Yayıncıların yüz yıllarca bilginin bekçileri olarak davranma sorumluluğu oldu, her yayıncı okuyucu kitlesi için diğer yayıncılarla rekabet ederken çeşitli kapıları açtı ve kapadı ve her kapıdan gerçeğin çeşitli ve bazen aykırı versiyonları geçti. Oysa ki, Franklin Foer’in “World withoutmind” (Akılsız Dünya) kitabında söylediği üzere, Amazon’un gelecek vizyonunda sadece tek bir kapı var: Onlarınki.

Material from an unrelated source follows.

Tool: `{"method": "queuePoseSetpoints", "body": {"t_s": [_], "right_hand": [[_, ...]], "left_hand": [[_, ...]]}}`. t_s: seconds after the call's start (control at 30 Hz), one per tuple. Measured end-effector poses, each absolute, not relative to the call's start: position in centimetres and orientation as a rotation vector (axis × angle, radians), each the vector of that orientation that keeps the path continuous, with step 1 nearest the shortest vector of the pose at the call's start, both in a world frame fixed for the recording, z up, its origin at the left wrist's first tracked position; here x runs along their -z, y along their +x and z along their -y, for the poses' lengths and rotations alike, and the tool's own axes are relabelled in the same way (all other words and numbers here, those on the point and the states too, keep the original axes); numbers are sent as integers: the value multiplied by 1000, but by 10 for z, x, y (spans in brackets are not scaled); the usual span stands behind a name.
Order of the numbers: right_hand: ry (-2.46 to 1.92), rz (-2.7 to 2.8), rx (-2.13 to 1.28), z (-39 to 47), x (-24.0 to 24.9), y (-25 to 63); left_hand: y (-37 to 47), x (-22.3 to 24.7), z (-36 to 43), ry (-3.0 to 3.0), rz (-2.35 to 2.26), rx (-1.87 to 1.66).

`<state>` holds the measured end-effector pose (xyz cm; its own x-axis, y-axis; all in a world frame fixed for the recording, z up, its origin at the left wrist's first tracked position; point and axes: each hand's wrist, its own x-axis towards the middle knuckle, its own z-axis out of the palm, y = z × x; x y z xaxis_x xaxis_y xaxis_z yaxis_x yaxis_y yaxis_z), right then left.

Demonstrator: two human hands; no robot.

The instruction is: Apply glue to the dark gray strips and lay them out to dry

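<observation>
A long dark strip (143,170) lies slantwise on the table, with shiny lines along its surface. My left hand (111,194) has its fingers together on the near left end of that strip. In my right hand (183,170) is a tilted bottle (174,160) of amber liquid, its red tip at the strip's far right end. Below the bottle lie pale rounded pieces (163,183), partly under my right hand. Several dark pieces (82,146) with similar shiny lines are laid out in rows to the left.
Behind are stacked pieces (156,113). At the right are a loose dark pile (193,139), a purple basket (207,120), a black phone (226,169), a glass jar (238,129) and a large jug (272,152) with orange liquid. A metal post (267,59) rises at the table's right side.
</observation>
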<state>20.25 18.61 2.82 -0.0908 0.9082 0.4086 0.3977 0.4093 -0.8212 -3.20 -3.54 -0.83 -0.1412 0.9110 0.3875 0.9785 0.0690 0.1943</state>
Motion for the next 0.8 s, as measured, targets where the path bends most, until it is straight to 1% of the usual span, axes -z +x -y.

1638 yılında, House of Elzevir, Engizisyon’un yazıları üzerindeki yasağına rağmen Galileo’nun son eserini yayınladı. Yaklaşık 400 yıl sonra, The Guardian gazetesi, YouTube videolarından dolayı Dünya’nın düz olduğu teorisine inananların artmakta olduğuna dair bir çalışmayı haber yaptı.
Ve bu yalan haberler çağında, bizim rolümüz her zamandakinden daha önemli.
Yayıncılar teknofobik değillerdir. Yayıncılar teknolojiyi benimsemişler ve hem dağıtım hem de iş akışı anlamında bünyelerine katmışlardır. Endüstrimiz yaşlı olabilir, tarihi Johannes Gutenberg’e kadar geri gider, ama şu da doğrudur ki, daha fazla insana daha fazla ve daha iyi, güvenilir yayınlar sunmak için sürekli olarak geliştik ve teknolojiyi kullandık.
Okuryazarlık oranlarını yükseltmemiz gerekiyor
Jeopolitik olsun veya iklimle ilgili olsun, günümüzün büyük sorunlarını çözmek, fikirleri paylaşmamızı, tartışmamızı ve anlamamızı gerektirecektir. Dünyada okuryazarlık oranlarını yükseltmemizi gerektirecektir. Birbirimiz hakkında daha fazla şey öğrenmemizi gerektirecektir.
Harika bir kitap olan “Reader, Come Home: The Reading Brain in a Digital World”ün (Okur, Eve Dön: Dijital Bir Dünyada Okuyan Beyin) yazarı Maryanne Wolf, okuryazarlığın önemine dair şunu söylüyor:
“Okuryazarlık edinimi, Homo Sapiens’in en önemli epigenetik başarılarından biridir.”
Peki okuryazar olduğumuzda ne yapıyoruz? Tüm hayatımız boyunca öğrenmeye devam ediyoruz.
IPA’da, daha akıllı jenerasyonlar oluşturmaya yardım edebileceğimizi düşünüyoruz. Eğitim tüm öğrencilerin potansiyellerine ulaşmalarına, zorluklara göğüs germek için gerekli becerileri edinmelerine ve toplumun üretken üyeleri olarak eleştirel düşünmelerine yardımcı olur.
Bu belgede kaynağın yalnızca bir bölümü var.